The stock market has been more predictable over the long run

The market is, in some sense, a proxy for human progress, and while we humans have ups and downs and wars and pandemics and Dark Ages, we’ve been good at making progress over time. In fact, progress begets more progress and arguably compounds exponentially. This is a phenomenon immensely more predictable – and worth investing off of, in my view – than year-ahead anything.

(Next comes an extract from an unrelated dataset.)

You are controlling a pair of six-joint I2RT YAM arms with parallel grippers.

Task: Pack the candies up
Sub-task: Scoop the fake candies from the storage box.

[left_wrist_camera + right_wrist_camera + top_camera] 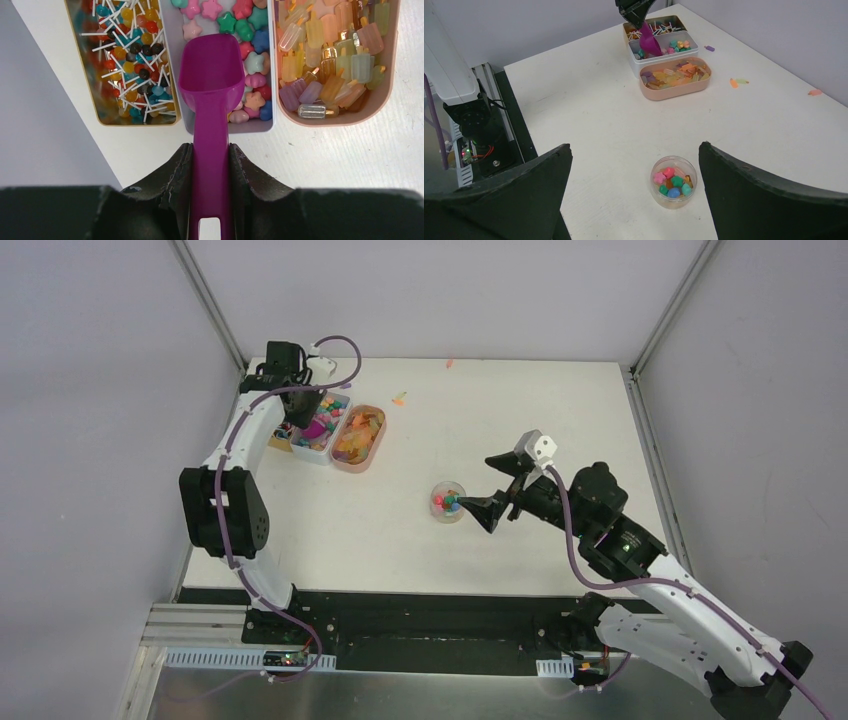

Data from ElleVest shows that if you’d held for any random rolling 10-year period from 1928 to present, you’d have a 95% chance of a positive return, and over any rolling 15-year period, a 99.8% chance. 

We’re just talking positive returns – a low bar – but the S&P 500’s return has averaged around 10% or 10.5% for almost a century (if we include its predecessor, as the S&P 500 proper began in 1957). That’s enough to grow a $500 investment given to a newborn to almost $500,000 by the time he or she retires at age 70.

The moral? Short-term predictions are worth very little. Long-term predictions are worth quite a lot.

This article is for informational purposes only and is neither investment advice nor a solicitation to buy or sell securities. Investing carries inherent risks. Always conduct thorough research or consult with a financial expert before making any investment decisions. Neither the author nor BBAE has a position in any investment mentioned.